(EXERCISE PROMPT): Answer with a number only, giving how many lines in the data below include "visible".

[[ RECORDS FOR THIS EXERCISE, beginning ]]

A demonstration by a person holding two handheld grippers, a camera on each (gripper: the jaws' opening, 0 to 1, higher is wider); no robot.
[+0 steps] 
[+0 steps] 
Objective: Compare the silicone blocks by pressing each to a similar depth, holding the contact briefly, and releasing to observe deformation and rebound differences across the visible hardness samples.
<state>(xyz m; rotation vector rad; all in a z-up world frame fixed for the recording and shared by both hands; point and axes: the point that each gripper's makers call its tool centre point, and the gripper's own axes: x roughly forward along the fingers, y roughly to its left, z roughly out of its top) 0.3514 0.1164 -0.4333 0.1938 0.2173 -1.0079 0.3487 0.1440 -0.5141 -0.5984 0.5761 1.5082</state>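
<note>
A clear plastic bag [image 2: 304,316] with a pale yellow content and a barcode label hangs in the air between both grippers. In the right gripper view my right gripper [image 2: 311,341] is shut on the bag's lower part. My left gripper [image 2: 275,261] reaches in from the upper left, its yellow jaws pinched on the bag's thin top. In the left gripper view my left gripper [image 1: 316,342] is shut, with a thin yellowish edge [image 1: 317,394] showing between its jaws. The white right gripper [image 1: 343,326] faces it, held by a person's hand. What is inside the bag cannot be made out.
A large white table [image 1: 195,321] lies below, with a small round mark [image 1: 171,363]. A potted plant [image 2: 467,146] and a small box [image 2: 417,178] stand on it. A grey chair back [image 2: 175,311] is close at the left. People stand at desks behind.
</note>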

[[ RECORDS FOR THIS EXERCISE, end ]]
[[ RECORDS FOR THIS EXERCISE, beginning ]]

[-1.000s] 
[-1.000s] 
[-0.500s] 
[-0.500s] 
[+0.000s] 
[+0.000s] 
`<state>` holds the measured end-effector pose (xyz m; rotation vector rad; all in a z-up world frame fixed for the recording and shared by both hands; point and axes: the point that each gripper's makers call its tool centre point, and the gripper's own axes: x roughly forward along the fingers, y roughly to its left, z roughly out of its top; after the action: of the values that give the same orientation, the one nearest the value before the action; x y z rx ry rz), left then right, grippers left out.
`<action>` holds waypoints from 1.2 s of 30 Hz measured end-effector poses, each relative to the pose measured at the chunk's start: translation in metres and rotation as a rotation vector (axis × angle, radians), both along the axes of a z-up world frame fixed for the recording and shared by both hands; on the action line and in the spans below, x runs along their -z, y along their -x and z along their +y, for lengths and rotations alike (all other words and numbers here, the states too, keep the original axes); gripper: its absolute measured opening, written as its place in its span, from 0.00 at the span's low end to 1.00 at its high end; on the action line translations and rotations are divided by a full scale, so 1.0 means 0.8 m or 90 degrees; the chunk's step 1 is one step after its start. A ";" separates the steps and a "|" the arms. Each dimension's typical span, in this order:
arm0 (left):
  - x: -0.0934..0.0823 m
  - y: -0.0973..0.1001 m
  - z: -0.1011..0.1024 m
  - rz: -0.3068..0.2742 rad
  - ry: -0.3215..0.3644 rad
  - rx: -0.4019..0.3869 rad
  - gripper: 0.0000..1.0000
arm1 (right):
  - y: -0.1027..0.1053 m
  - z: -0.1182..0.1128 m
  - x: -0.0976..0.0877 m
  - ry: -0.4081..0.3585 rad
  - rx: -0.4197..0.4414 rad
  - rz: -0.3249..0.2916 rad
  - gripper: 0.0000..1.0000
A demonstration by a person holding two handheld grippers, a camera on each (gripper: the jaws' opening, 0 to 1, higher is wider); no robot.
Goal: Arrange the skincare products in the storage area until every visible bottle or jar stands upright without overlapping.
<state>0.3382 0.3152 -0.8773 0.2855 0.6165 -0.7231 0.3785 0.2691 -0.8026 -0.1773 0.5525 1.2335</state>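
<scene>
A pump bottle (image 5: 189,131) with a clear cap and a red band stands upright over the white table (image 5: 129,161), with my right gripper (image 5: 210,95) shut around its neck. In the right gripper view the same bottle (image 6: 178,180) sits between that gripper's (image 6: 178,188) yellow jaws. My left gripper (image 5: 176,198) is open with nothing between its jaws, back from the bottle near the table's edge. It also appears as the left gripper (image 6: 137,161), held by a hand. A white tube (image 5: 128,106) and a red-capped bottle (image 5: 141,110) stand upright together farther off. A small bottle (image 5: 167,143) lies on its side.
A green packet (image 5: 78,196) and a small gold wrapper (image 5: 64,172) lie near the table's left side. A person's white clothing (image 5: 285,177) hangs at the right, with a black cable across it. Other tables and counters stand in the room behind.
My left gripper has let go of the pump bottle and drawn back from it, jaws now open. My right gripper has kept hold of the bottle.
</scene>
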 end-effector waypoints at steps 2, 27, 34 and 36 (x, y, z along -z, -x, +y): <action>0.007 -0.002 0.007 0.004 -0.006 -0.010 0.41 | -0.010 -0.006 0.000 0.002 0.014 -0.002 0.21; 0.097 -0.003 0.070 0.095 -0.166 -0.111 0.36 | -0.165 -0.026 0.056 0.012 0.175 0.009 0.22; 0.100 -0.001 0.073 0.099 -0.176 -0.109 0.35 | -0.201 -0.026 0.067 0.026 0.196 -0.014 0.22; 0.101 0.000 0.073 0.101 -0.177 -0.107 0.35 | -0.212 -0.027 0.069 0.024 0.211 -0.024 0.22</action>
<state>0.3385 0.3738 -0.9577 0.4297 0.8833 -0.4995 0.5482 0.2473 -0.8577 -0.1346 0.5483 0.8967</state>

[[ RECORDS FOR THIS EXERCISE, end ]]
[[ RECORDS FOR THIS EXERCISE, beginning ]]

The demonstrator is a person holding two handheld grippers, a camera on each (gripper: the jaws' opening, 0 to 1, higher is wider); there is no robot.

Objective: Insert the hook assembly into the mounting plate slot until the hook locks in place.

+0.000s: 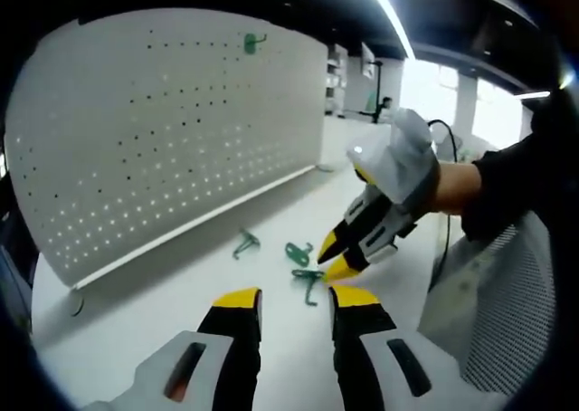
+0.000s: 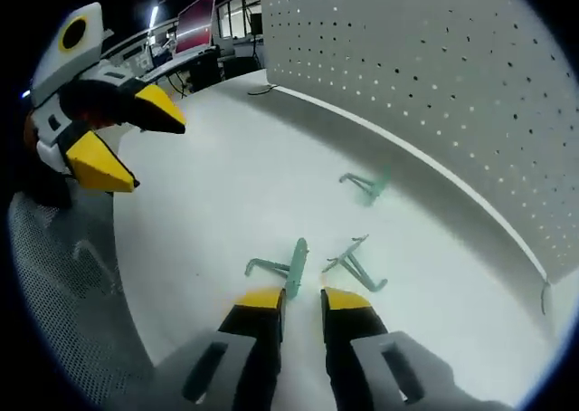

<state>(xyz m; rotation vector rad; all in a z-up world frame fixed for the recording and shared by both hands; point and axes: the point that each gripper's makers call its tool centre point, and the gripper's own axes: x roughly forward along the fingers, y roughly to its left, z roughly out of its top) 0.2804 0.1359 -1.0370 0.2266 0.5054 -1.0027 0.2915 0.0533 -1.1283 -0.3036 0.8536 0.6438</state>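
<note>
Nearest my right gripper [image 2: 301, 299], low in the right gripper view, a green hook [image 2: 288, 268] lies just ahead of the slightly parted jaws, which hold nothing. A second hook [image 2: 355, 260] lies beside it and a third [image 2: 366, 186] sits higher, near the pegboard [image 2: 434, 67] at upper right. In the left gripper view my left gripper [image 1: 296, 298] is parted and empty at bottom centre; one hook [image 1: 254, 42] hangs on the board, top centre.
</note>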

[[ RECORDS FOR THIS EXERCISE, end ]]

(TASK RESULT): 2